▸ **INPUT DATA**:

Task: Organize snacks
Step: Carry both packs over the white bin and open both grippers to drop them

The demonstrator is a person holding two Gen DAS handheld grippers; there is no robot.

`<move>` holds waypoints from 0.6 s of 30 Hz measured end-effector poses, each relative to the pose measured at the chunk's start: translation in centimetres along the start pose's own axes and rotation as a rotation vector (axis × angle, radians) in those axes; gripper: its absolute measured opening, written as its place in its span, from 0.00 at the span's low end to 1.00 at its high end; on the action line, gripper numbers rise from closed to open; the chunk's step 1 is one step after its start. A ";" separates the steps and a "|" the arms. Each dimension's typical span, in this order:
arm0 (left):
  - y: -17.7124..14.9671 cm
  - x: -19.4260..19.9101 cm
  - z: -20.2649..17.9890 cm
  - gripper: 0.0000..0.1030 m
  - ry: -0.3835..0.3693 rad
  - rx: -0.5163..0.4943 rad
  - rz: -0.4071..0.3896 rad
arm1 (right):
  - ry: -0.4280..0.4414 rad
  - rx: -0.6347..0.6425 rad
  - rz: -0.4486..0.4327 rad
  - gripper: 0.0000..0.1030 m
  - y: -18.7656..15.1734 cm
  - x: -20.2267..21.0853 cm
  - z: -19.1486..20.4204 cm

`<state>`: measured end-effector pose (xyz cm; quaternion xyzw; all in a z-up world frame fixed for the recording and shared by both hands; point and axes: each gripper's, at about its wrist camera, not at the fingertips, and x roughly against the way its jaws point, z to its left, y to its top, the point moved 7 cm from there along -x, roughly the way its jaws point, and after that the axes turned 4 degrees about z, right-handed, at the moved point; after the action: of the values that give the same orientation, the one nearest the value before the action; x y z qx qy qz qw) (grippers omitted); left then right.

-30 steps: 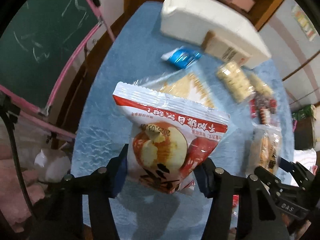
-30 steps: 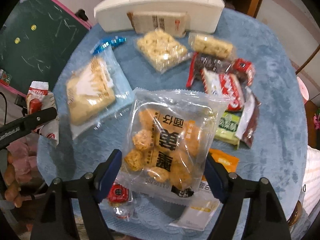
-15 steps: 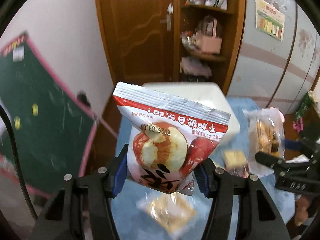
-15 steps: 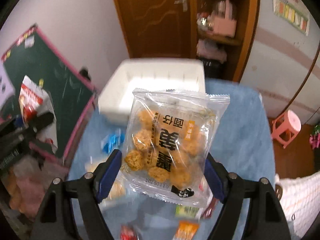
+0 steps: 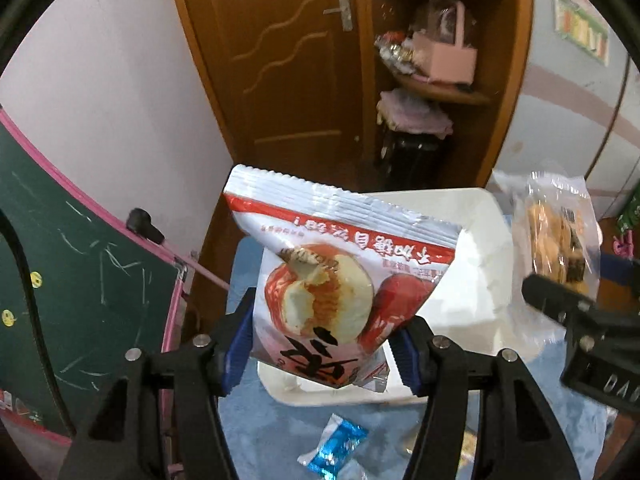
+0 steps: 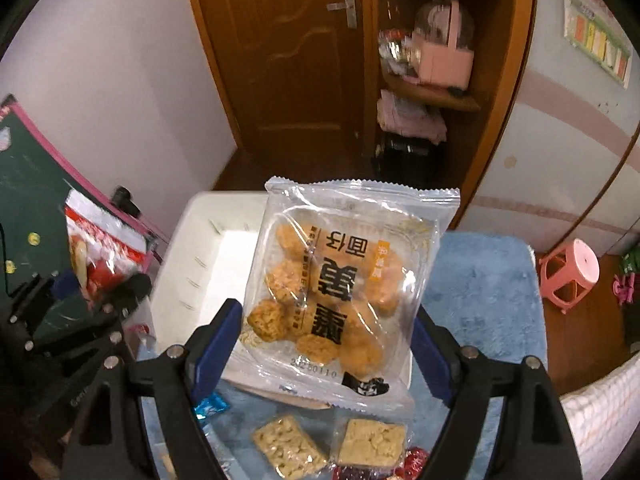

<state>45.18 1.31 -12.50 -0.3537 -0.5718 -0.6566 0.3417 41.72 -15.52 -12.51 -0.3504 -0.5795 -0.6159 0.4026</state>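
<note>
My left gripper [image 5: 326, 336] holds a red and white snack packet [image 5: 328, 280] printed with a bitten apple. Its jaws are opening; the packet leans sideways but both blue pads still touch it. My right gripper [image 6: 328, 332] holds a clear packet of golden puffs [image 6: 340, 280]. Its jaws are opening slightly, with the packet still between the pads. Both packets hang over the open white bin [image 5: 476, 280], which the right wrist view shows from its left wall [image 6: 192, 264]. The right gripper appears at the left wrist view's right edge, and the left gripper at the right wrist view's left edge.
The bin stands on a table with a blue cloth [image 6: 480, 280]. Near me lie a blue candy wrapper [image 5: 336, 446], two puffed-rice bars [image 6: 288, 452] and red sweets [image 6: 416, 460]. A green chalkboard [image 5: 80, 280] stands left, a pink stool [image 6: 572, 272] right, and a wooden door and shelves behind.
Both grippers rose from over the scattered snacks and moved forward to the white bin with their packets. The red and white packet has tipped sideways between the left pads.
</note>
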 end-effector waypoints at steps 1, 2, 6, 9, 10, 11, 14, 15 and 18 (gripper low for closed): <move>0.2 -1.1 -0.1 0.76 0.001 0.006 0.018 | -0.001 -0.001 0.012 0.81 -0.2 -0.6 0.0; 0.1 -1.9 -0.1 0.89 -0.007 0.013 0.029 | 0.000 0.000 0.029 0.81 -0.5 -1.5 0.0; -0.7 -4.9 -0.4 0.99 -0.021 0.050 0.090 | 0.008 -0.021 0.066 0.81 -0.6 -4.1 -0.7; -1.6 -5.7 -0.4 0.99 -0.044 0.080 0.119 | 0.025 -0.055 0.039 0.84 -0.8 -4.0 -1.3; -1.9 -5.7 -0.5 0.99 -0.051 0.079 0.119 | 0.035 -0.057 0.037 0.87 -0.8 -3.9 -1.4; -2.2 -5.5 -0.5 0.99 -0.053 0.071 0.116 | 0.040 -0.056 0.034 0.90 -1.0 -3.7 -1.4; -2.8 -4.7 -0.4 0.99 -0.049 0.051 0.104 | 0.037 -0.049 0.015 0.90 -1.6 -2.9 -1.5; -3.0 -4.4 -0.3 0.99 -0.048 0.048 0.100 | 0.039 -0.047 0.016 0.90 -1.8 -2.6 -1.5; -3.3 -3.2 0.6 0.99 -0.042 0.056 0.088 | 0.043 -0.047 0.023 0.90 -2.5 -1.7 -1.3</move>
<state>44.07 2.38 -16.89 -0.3824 -0.5809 -0.6172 0.3679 40.25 -16.63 -15.25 -0.3532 -0.5518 -0.6321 0.4137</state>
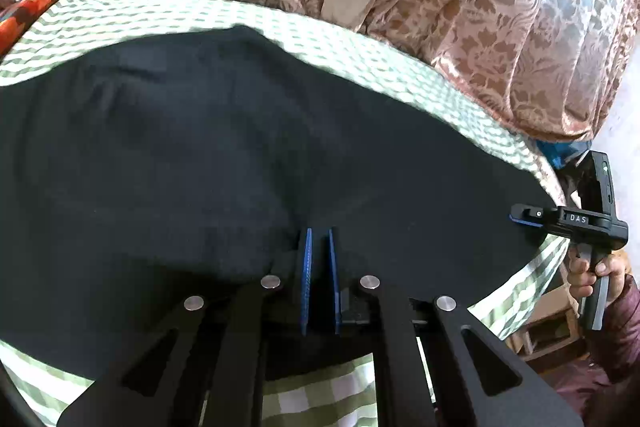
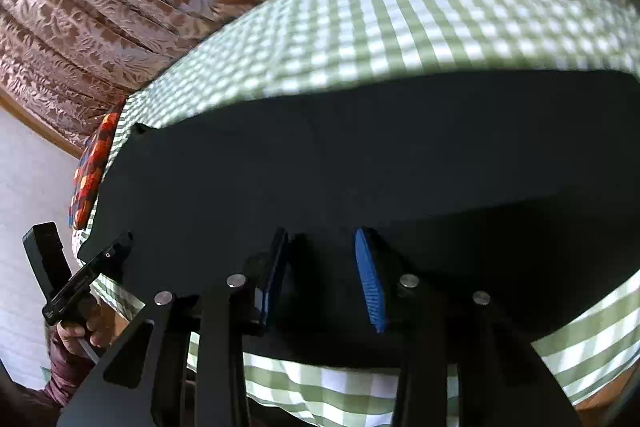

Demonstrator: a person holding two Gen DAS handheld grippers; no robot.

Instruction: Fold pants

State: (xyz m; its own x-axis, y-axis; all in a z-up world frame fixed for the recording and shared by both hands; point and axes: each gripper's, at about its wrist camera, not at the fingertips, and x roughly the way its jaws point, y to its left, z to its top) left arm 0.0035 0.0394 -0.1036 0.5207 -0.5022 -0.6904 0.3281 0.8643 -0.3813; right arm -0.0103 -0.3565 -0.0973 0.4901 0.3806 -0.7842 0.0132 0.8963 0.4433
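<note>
Right, left wrist view first. My left gripper (image 1: 320,247) sits at lower centre with its blue pads drawn nearly together; the gap between them is dark and I can't tell whether a pinch of cloth is caught there. The pants (image 1: 180,155) fill the middle of the frame, a dark mass lying flat on the checked cloth (image 1: 224,15), long axis running from the left edge to the right edge. They lie straight ahead of the pads, under and beyond them. At right, a hand (image 1: 596,275) holds my right gripper (image 1: 520,218), its tip over the pants' right end. Curtain (image 1: 500,39) fills the top; a strip of bare checked cloth runs along the far edge, and a little shows at the bottom.

Now the right wrist view. Here the right gripper (image 2: 324,251) is at lower centre with its jaws parted and nothing visibly between them, only the pants (image 2: 360,179) beneath. They stretch across the frame, one end reaching the left side near a red patterned cushion (image 2: 94,171), where the left gripper (image 2: 120,241) hangs over that end.

As I judge it, each gripper is nearest its own end, so the fold turns on bringing one end along that long axis to the other. The wide band of checked cloth (image 2: 400,27) in the upper half is my open room.
</note>
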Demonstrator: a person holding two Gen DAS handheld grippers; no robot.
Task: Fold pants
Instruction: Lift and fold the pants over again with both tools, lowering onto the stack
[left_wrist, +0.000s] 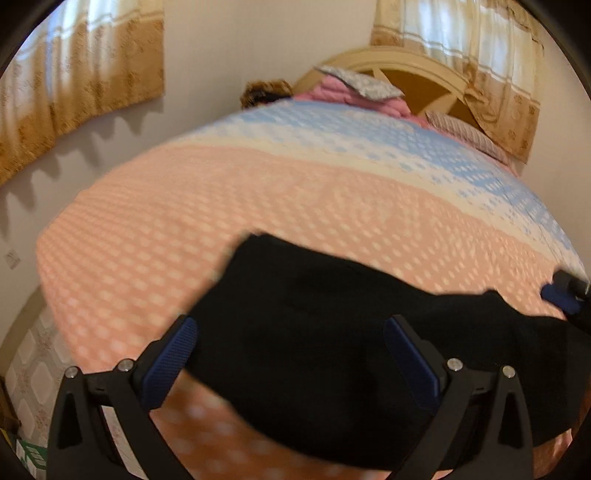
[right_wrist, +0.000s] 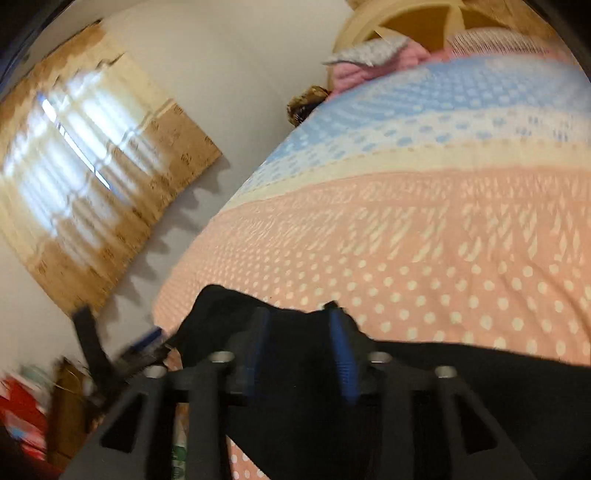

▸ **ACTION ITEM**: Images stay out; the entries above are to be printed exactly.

▸ **RESULT BELOW**:
Task: Organize snacks
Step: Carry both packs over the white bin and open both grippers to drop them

The demonstrator is a person holding two Gen DAS handheld grippers; there is no robot.

`<move>` holds waypoints from 0.6 s of 30 Hz measured end-effector poses, each relative to the pose measured at the chunk's start: translation in centimetres along the start pose's own axes and rotation as a rotation vector (axis × angle, radians) in those axes; gripper: its absolute measured opening, written as its place in its span, from 0.00 at the span's low end to 1.00 at its high end; on the action line, gripper numbers rise from closed to open; the chunk's step 1 is one step after its start. A ";" separates the steps and a "|" the arms. Each dimension's typical span, in this order:
arm0 (left):
  - y: -17.7124..14.9671 cm
  - x: -19.4260..19.9101 cm
  - z: -20.2649..17.9890 cm
  - gripper: 0.0000..0.1030 m
  - ry: -0.3835..0.3693 rad
  - rx: -0.5163..0.4943 rad
  - rz: -0.4071..0.3896 rad
arm1 (right):
  - ry: -0.4280..0.4414 rad
  - rx: -0.6347..0.6425 rad
  - rz: -0.4486..0.4327 rad
  - gripper: 0.0000..0.1030 m
  - y: -18.7656..15.1734 cm
  - x: -20.2267..21.0853 cm
  - z: -19.1486..20.4204 cm

`<state>`: measured end-effector pose (xyz cm; quaternion xyzw; all in a z-up world frame fixed for the recording and shared by both hands; point and axes: each gripper's, at about its wrist camera, not at the fingertips, and x roughly against the way its jaws point, z to its left, y to its top, the point moved 7 cm from there along -x, roughly the way its jaws point, and after that the axes turned 4 degrees about z, right-handed, at the moved point; after the action: of the values that give the same orientation, the one nearest the value before the action; x y z qx qy qz qw) (grippers omitted); left then right.

-30 steps: 
-30 steps: 
-15 steps: 
-15 steps: 
+0 steps: 
+0 steps: 

<state>45.18 1.31 -12.50 -0.3537 -0.5718 -0.6566 0.3417 41.72 -15.52 -12.51 -0.3504 -0.5795 -0.6159 0.4026</state>
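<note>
My left gripper [image 5: 326, 336] holds a red and white snack packet [image 5: 328, 280] printed with a bitten apple. Its jaws are opening; the packet leans sideways but both blue pads still touch it. My right gripper [image 6: 328, 332] holds a clear packet of golden puffs [image 6: 340, 280]. Its jaws are opening slightly, with the packet still between the pads. Both packets hang over the open white bin [image 5: 476, 280], which the right wrist view shows from its left wall [image 6: 192, 264]. The right gripper appears at the left wrist view's right edge, and the left gripper at the right wrist view's left edge.
The bin stands on a table with a blue cloth [image 6: 480, 280]. Near me lie a blue candy wrapper [image 5: 336, 446], two puffed-rice bars [image 6: 288, 452] and red sweets [image 6: 416, 460]. A green chalkboard [image 5: 80, 280] stands left, a pink stool [image 6: 572, 272] right, and a wooden door and shelves behind.
Both grippers rose from over the scattered snacks and moved forward to the white bin with their packets. The red and white packet has tipped sideways between the left pads.
</note>
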 end-effector waypoints at steps 1, 2, 6, 9, 10, 11, 14, 15 and 18 (gripper low for closed): <move>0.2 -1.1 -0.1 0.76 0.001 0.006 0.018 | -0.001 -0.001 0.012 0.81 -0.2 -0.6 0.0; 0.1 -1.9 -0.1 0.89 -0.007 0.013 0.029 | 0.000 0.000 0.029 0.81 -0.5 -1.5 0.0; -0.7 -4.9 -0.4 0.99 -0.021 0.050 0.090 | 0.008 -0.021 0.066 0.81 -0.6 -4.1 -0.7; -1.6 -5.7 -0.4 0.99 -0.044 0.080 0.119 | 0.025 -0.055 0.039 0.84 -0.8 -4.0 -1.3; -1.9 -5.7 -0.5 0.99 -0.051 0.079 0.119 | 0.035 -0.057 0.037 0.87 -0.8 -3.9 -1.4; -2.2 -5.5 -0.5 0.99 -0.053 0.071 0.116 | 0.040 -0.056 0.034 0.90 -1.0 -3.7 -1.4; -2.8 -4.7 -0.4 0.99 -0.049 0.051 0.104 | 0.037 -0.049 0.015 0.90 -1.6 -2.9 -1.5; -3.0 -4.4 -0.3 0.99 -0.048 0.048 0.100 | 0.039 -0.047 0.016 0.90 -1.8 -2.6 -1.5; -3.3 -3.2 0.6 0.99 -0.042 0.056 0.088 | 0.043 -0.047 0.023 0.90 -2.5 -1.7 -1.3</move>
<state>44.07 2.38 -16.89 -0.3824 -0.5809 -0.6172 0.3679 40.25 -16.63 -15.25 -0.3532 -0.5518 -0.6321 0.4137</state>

Demonstrator: a person holding two Gen DAS handheld grippers; no robot.

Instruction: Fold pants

State: (xyz m; its own x-axis, y-axis; all in a z-up world frame fixed for the recording and shared by both hands; point and axes: each gripper's, at about its wrist camera, not at the fingertips, and x roughly the way its jaws point, y to its left, z to its top) left arm 0.0035 0.0394 -0.1036 0.5207 -0.5022 -0.6904 0.3281 0.8643 -0.3813; right arm -0.0103 -0.3565 -0.0973 0.4901 0.3806 -0.7842 0.0132 0.8963 0.4433
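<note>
Right, left wrist view first. My left gripper (image 1: 320,247) sits at lower centre with its blue pads drawn nearly together; the gap between them is dark and I can't tell whether a pinch of cloth is caught there. The pants (image 1: 180,155) fill the middle of the frame, a dark mass lying flat on the checked cloth (image 1: 224,15), long axis running from the left edge to the right edge. They lie straight ahead of the pads, under and beyond them. At right, a hand (image 1: 596,275) holds my right gripper (image 1: 520,218), its tip over the pants' right end. Curtain (image 1: 500,39) fills the top; a strip of bare checked cloth runs along the far edge, and a little shows at the bottom.

Now the right wrist view. Here the right gripper (image 2: 324,251) is at lower centre with its jaws parted and nothing visibly between them, only the pants (image 2: 360,179) beneath. They stretch across the frame, one end reaching the left side near a red patterned cushion (image 2: 94,171), where the left gripper (image 2: 120,241) hangs over that end.

As I judge it, each gripper is nearest its own end, so the fold turns on bringing one end along that long axis to the other. The wide band of checked cloth (image 2: 400,27) in the upper half is my open room.
</note>
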Demonstrator: a person holding two Gen DAS handheld grippers; no robot.
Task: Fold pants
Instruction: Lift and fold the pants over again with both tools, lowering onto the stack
[left_wrist, +0.000s] 
[right_wrist, +0.000s] 

This output requires no further additions.